WORK TO BE COMPLETED:
The full listing should be written out verbatim, and its images should be dropped.

PROVIDED DATA:

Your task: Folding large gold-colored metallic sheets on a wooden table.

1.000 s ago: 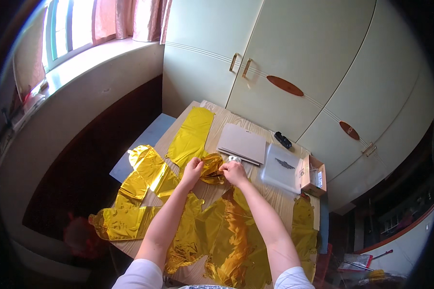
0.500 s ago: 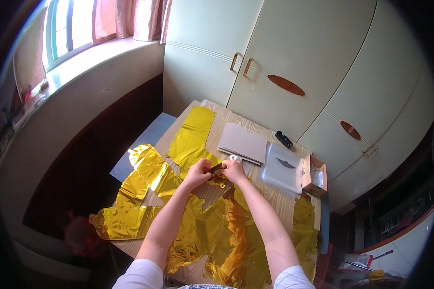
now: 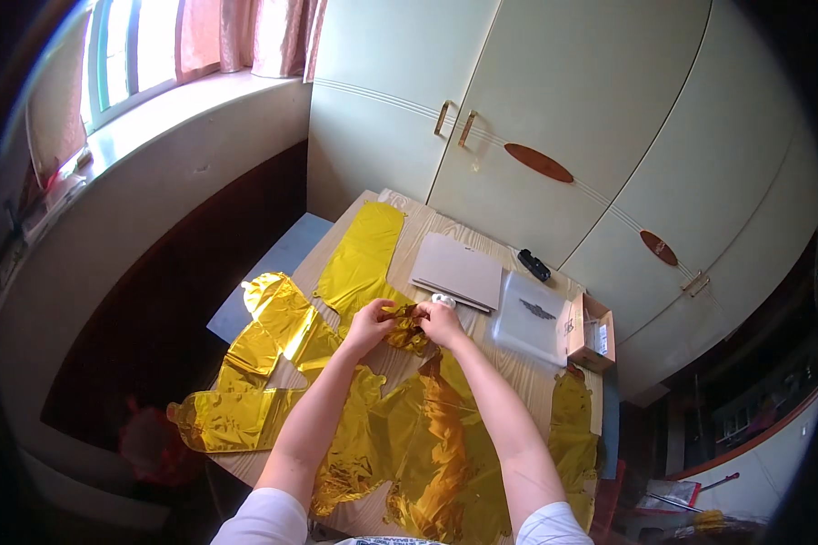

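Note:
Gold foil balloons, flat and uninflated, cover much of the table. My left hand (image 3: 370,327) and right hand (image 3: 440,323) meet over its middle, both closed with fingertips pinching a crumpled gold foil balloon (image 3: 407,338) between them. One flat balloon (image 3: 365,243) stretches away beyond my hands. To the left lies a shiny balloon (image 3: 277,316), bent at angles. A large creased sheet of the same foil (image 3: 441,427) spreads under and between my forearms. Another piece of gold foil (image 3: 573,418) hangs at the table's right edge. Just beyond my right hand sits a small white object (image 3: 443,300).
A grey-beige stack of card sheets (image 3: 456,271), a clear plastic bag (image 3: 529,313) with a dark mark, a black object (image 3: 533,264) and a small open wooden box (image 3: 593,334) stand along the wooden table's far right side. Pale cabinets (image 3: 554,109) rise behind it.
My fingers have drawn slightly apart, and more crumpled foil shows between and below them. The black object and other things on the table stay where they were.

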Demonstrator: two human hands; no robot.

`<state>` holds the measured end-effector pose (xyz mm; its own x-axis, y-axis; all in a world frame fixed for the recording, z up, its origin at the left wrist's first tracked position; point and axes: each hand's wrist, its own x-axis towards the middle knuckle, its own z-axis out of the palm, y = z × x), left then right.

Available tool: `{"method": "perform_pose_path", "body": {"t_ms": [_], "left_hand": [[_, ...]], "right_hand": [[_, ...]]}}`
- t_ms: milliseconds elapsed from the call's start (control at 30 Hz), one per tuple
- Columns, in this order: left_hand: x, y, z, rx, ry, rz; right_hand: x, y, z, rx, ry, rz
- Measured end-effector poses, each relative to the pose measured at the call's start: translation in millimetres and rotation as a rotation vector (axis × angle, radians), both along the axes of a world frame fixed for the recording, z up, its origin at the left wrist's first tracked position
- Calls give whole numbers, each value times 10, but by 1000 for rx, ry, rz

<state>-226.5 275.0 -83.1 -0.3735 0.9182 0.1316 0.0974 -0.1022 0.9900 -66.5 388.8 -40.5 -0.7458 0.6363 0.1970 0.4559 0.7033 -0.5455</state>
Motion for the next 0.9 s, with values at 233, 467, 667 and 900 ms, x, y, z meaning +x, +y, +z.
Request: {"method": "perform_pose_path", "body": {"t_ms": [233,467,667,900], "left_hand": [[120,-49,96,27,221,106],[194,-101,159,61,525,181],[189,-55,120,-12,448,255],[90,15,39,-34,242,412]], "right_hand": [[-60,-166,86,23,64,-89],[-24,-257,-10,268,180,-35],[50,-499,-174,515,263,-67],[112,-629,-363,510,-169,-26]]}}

OUTPUT:
Your task: Folding large gold-colored metallic sheets on a wooden table.

1.000 s ago: 
0.500 s ago: 
now: 

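Note:
Gold foil balloons, flat and uninflated, cover much of the table. My left hand (image 3: 370,327) and right hand (image 3: 440,323) meet over its middle, both closed with fingertips pinching a crumpled gold foil balloon (image 3: 407,338) between them. One flat balloon (image 3: 365,243) stretches away beyond my hands. To the left lies a shiny balloon (image 3: 277,316), bent at angles. A large creased sheet of the same foil (image 3: 441,427) spreads under and between my forearms. Another piece of gold foil (image 3: 573,418) hangs at the table's right edge. Just beyond my right hand sits a small white object (image 3: 443,300).
A grey-beige stack of card sheets (image 3: 456,271), a clear plastic bag (image 3: 529,313) with a dark mark, a black object (image 3: 533,264) and a small open wooden box (image 3: 593,334) stand along the wooden table's far right side. Pale cabinets (image 3: 554,109) rise behind it.
My fingers have drawn slightly apart, and more crumpled foil shows between and below them. The black object and other things on the table stay where they were.
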
Demonstrator: two human hands; no robot.

`<state>` holds the measured end-effector pose (xyz mm; its own x-axis, y-axis; all in a world frame fixed for the recording, z up, its origin at the left wrist's first tracked position; point and axes: each hand's wrist, its own x-axis towards the middle knuckle, its own z-axis out of the palm, y = z × x), left then right.

Available tool: `{"method": "perform_pose_path", "body": {"t_ms": [_], "left_hand": [[_, ...]], "right_hand": [[_, ...]]}}`
- t_ms: milliseconds elapsed from the call's start (control at 30 Hz), one per tuple
- Columns, in this order: left_hand: x, y, z, rx, ry, rz; right_hand: x, y, z, rx, ry, rz
- Measured end-effector poses, each relative to the pose measured at the call's start: translation in millimetres and rotation as a rotation vector (axis × angle, radians), both along the axes of a world frame fixed for the recording, z up, its origin at the left wrist's first tracked position
- Calls give whole numbers, each value times 10, but by 1000 for rx, ry, rz

<state>-226.5 275.0 -83.1 -0.3735 0.9182 0.1316 0.0974 -0.1022 0.9900 -66.5 388.8 -40.5 -0.7458 0.6363 0.1970 0.4559 0.7033 -0.5455</state>
Motion for the next 0.9 s, with values at 233, 467, 667 and 900 ms, x, y, z meaning +x, +y, +z.
Request: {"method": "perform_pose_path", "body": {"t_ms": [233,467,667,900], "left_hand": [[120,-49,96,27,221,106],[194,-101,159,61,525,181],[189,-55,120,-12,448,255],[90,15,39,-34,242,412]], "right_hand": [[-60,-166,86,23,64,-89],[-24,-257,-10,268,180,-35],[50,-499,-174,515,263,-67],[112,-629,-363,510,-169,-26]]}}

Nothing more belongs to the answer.